Date
22 October 2018
Hong Kong's leader Carrie Lam delivers her second policy address in the city's legislature on Wednesday. Photo: Reuters
Hong Kong's leader Carrie Lam delivers her second policy address in the city's legislature on Wednesday. Photo: Reuters

HK Policy Address: Lantau reclamation unveiled in housing plan

Chief Executive Carrie Lam Cheng Yuet-ngor on Wednesday announced a major reclamation project in Lantau as part of efforts to boost land supply and resolve Hong Kong’s worsening housing woes.

Delivering her annual policy address, Lam introduced the “Lantau Tomorrow Vision”, under which about 1,700 hectares will be developed on reclaimed land in the seas surrounding Lantau.

According to Lam, the artificial islands will be located near Kau Yi Chau and Hei Ling Chau in the Central Waters, North Lantau as well as the coastal areas of Tuen Mun, and will be supported by a new set of transport networks connecting various development areas.

She expects these areas to provide 260,000 to 400,000 residential units, with 70 percent being public housing, and accommodating up to 1.1 million people, and creating 340,000 jobs in the coming 20 to 30 years.

A number of major infrastructure projects will be implemented in the coming decades, complementary to the Lantau Tomorrow Vision.

In her speech in the Legislative Council, Lam said “there is no perfect solution in this world and it would be difficult to forge an absolute consensus” in the community on divisive issues such as land supply, adding that divergence of views “should never bring Hong Kong to a standstill.”
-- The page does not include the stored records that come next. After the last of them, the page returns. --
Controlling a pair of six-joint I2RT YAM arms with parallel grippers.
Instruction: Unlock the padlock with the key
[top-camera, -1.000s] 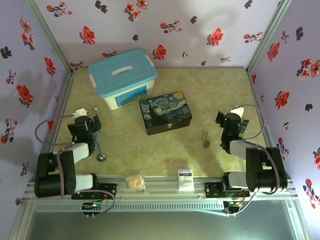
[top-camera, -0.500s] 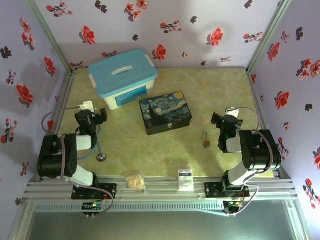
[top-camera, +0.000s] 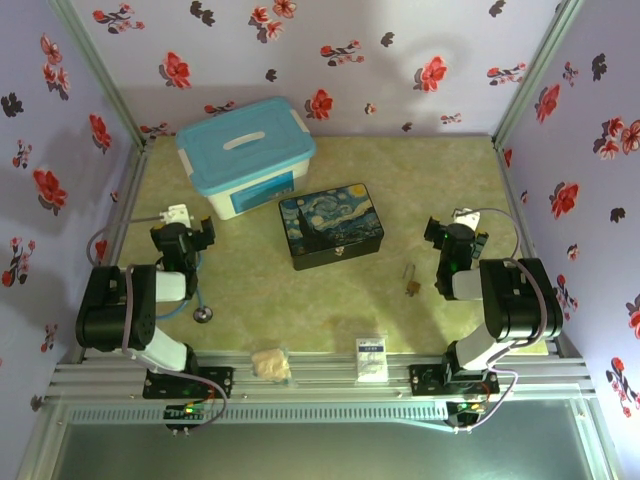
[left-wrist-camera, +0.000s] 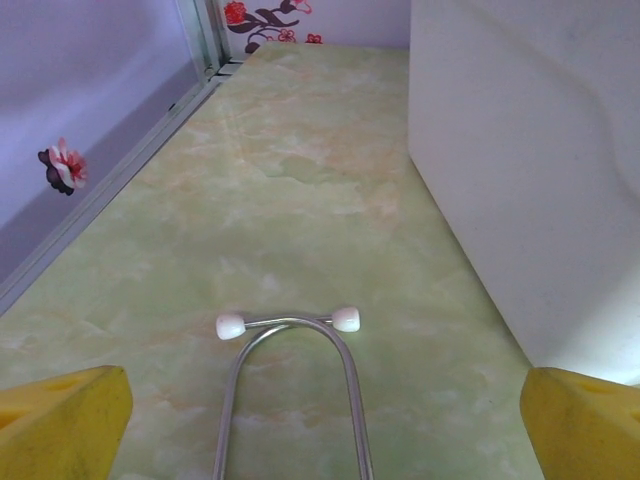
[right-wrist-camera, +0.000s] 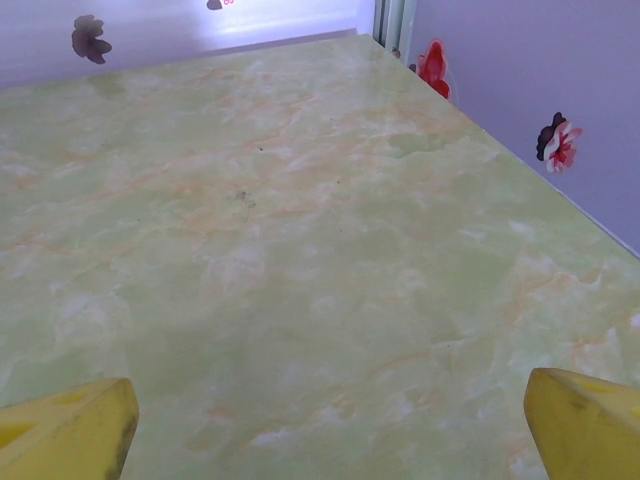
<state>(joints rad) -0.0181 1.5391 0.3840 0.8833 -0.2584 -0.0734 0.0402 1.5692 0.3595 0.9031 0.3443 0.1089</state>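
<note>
Both arms have drawn back and folded up over the past second, their upper links now standing tall near the front rail, while the padlock (top-camera: 410, 281) has stayed where it lay. It sits on the bare green table (top-camera: 440, 180) just left of the right arm, in front of and to the right of the painted box (top-camera: 331, 226), touched by nothing. The key is too small to tell apart from it. The left claw (top-camera: 187, 236) is spread wide, its yellow fingers (left-wrist-camera: 62, 422) at the two bottom corners of the wrist view with nothing between them but table and the white ear tips of a stethoscope (left-wrist-camera: 290, 322) lying just ahead. The white side of the blue-lidded bin (left-wrist-camera: 520, 150) rises close on its right. The right claw (top-camera: 455, 238) is likewise spread wide and holds nothing, its fingers (right-wrist-camera: 585, 420) far apart over bare table, facing the back corner. At the near edge lie a small white card (top-camera: 371, 357) and a beige lump (top-camera: 270, 364), well apart from both claws
</note>
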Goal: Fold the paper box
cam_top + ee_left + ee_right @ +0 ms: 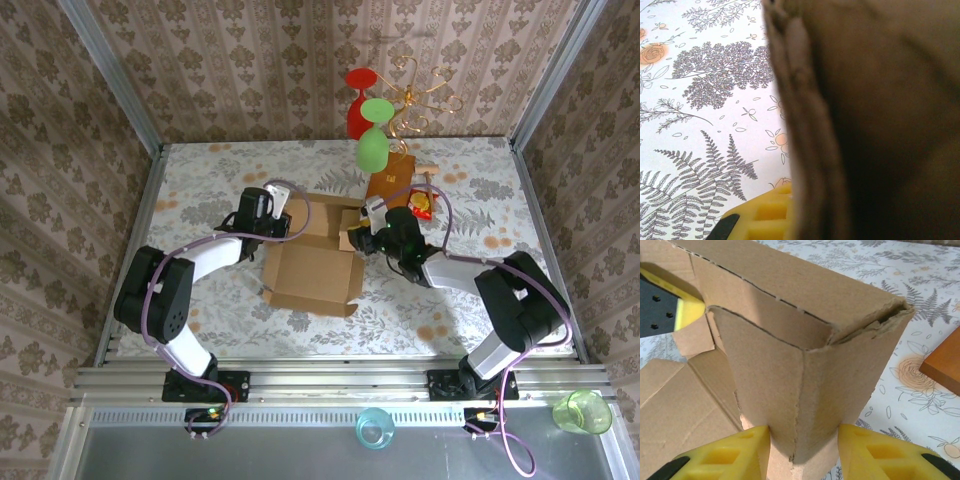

Lam proposed the introduction of a Land Sharing Pilot Scheme, as a move to address the housing shortage in short to medium term. To be introduced as early as next year, the new scheme will aim to utilize the privately owned land plots which are not covered by the government’s planned development.

“Private developers hold altogether no less than 1,000 hectares of agricultural land in the New Territories,” Lam said in her speech. However, with the existing application and private housing development procedure, “the plot ratio is far lower than that of public housing resulting in an underutilization of the land concerned,” she said.

Under the new scheme, the government will openly invite land sharing applications. Applicants are required to explain in their proposals how the private land they hold could, in the short to medium term, bring about a substantial increase in housing flats through means such as enhancing infrastructure, increasing plot ratio, changing land uses, etc.

In addition, the applicants will be responsible for building infrastructure facilities that can support the development concerned, and the relevant cost will be deducted from land premium the applicants paid to the government.

Other plans in relation to the land supply issue include the development of brownfield sites, and revitalization of industrial buildings.